- [TASK OBJECTIVE]: All lines from the entries below that contain the string "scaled" should be copied out.

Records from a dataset
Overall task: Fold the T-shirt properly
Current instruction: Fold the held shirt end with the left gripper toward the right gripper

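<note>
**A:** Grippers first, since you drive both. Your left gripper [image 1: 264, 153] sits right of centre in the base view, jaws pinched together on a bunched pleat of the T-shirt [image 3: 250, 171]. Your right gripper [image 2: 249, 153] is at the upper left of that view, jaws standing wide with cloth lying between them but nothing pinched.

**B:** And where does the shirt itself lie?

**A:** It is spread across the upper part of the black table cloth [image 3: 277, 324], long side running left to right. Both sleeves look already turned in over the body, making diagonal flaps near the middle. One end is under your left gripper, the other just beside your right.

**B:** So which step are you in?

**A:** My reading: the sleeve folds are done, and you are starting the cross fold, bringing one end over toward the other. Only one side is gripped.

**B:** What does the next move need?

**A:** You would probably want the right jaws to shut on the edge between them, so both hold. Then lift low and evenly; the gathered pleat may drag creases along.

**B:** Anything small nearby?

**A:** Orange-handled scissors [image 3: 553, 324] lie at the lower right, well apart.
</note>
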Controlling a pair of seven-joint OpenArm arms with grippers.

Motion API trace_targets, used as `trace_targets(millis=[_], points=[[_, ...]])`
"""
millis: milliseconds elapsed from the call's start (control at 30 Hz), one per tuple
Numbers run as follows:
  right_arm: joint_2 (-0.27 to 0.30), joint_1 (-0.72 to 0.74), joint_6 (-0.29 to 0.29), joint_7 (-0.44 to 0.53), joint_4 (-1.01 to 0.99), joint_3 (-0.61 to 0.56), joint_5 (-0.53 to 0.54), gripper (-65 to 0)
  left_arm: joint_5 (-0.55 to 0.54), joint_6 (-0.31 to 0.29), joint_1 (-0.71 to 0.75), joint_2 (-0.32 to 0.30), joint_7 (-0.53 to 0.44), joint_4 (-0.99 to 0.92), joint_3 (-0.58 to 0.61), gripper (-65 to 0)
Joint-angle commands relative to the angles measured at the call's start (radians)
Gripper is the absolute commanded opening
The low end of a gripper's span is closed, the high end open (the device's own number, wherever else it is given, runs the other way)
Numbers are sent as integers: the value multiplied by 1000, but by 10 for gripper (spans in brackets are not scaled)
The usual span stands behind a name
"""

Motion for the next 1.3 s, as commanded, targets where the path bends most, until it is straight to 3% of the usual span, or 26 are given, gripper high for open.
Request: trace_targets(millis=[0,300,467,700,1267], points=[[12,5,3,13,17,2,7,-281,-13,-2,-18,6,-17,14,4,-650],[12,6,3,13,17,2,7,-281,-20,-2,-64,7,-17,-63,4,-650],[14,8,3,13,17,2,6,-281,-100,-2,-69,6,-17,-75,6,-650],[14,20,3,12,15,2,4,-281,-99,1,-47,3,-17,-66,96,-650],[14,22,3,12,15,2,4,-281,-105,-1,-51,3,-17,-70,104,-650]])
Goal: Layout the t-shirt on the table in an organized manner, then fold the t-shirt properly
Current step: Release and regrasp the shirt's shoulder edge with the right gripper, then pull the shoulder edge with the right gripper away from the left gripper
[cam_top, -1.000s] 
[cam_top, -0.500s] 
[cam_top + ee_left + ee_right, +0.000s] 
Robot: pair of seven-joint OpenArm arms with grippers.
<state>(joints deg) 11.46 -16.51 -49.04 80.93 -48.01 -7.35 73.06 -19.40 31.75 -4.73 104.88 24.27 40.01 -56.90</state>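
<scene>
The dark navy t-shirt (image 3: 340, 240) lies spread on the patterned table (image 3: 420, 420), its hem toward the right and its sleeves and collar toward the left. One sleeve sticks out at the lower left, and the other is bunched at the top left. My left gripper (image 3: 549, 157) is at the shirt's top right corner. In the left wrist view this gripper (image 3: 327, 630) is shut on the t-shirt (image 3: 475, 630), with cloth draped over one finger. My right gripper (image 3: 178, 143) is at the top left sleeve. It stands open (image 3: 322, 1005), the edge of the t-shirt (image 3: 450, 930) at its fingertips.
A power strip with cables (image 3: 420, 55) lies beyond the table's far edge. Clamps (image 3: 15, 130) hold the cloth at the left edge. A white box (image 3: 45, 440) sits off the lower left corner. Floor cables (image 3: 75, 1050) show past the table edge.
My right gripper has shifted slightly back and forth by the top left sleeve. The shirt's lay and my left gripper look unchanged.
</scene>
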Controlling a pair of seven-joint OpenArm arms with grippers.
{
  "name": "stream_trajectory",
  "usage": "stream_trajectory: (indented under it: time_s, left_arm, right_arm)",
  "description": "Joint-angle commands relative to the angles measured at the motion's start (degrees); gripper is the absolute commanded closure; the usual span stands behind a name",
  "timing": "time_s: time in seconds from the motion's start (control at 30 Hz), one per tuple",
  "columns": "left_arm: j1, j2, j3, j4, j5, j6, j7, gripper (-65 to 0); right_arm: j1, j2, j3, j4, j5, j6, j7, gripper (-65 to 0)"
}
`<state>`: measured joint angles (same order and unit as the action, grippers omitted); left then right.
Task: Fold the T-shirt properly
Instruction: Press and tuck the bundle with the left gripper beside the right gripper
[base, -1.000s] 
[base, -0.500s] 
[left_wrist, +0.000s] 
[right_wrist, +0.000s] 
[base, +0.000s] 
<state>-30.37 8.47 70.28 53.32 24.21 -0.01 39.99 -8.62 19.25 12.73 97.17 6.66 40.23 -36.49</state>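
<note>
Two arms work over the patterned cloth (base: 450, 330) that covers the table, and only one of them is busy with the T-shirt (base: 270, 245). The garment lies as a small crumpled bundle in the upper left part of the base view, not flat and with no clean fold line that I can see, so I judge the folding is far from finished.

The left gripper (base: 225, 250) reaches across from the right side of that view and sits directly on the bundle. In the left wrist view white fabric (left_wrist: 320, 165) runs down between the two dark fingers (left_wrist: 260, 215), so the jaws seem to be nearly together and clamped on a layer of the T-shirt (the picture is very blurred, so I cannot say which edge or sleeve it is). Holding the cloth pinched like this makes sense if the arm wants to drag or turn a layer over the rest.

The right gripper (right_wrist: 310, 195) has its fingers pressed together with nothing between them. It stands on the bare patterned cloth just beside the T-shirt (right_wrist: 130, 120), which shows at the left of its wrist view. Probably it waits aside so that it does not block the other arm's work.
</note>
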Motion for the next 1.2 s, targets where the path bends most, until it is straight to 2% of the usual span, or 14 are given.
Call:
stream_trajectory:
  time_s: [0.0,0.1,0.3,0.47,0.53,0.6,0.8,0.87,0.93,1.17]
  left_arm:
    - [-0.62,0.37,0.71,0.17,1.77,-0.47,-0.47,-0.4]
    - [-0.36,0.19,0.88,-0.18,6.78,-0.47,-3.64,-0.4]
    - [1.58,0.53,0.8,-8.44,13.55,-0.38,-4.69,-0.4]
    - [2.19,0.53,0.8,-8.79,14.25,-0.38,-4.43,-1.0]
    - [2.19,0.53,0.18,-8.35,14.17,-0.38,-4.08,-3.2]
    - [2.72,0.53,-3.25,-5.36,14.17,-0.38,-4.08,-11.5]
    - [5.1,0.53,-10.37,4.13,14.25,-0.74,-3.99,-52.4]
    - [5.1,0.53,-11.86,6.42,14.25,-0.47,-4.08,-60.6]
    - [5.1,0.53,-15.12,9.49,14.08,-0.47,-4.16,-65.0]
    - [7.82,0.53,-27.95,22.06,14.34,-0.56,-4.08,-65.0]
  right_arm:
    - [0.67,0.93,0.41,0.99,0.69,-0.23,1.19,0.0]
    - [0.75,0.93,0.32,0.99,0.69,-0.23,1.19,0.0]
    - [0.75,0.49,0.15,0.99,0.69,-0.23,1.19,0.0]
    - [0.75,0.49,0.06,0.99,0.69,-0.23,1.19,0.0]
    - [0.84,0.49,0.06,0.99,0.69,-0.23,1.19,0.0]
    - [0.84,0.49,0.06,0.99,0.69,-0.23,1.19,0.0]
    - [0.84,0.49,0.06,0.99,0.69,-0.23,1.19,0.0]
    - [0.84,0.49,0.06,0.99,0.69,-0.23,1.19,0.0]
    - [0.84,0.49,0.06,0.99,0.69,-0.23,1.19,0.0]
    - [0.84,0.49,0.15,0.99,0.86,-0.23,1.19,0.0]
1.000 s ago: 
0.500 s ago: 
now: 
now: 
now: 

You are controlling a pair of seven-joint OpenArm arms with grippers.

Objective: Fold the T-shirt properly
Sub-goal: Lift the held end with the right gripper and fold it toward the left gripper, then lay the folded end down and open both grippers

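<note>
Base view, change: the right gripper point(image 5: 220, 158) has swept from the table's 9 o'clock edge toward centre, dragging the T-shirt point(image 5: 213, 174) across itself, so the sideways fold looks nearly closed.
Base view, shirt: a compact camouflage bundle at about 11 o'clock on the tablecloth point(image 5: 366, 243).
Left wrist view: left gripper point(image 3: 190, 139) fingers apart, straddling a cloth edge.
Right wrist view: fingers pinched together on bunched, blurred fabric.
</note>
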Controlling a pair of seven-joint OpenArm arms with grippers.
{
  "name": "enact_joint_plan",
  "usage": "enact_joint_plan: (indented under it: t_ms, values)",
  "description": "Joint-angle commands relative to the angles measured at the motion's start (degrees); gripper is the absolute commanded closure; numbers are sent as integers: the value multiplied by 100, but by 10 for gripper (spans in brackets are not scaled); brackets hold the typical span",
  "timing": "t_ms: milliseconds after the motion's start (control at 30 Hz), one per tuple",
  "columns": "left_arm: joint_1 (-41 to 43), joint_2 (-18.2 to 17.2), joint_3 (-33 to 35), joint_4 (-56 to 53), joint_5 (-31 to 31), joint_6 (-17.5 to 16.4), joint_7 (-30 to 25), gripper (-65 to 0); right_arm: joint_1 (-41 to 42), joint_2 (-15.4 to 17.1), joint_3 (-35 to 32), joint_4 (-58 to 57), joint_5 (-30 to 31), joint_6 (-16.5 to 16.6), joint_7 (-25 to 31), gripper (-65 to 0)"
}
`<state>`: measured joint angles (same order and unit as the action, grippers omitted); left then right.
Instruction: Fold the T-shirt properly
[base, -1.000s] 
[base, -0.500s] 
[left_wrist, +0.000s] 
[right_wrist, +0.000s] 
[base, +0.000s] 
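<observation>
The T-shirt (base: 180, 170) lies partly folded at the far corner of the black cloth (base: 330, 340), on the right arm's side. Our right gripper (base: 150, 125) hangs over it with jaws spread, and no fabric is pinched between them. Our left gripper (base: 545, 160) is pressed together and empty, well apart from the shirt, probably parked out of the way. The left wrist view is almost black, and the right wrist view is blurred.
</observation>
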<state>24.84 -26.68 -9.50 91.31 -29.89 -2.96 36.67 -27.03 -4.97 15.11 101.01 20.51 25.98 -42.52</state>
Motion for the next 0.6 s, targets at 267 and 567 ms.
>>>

- [ANSWER SPACE]:
Numbers are sent as integers: the value multiplied by 1000, but by 10 for gripper (spans in brackets are not scaled)
  "description": "Joint-angle commands relative to the angles measured at the motion's start (degrees); gripper is the absolute commanded closure; numbers are sent as integers: the value multiplied by 100, but by 10 for gripper (spans in brackets are not scaled); brackets hold the typical span",

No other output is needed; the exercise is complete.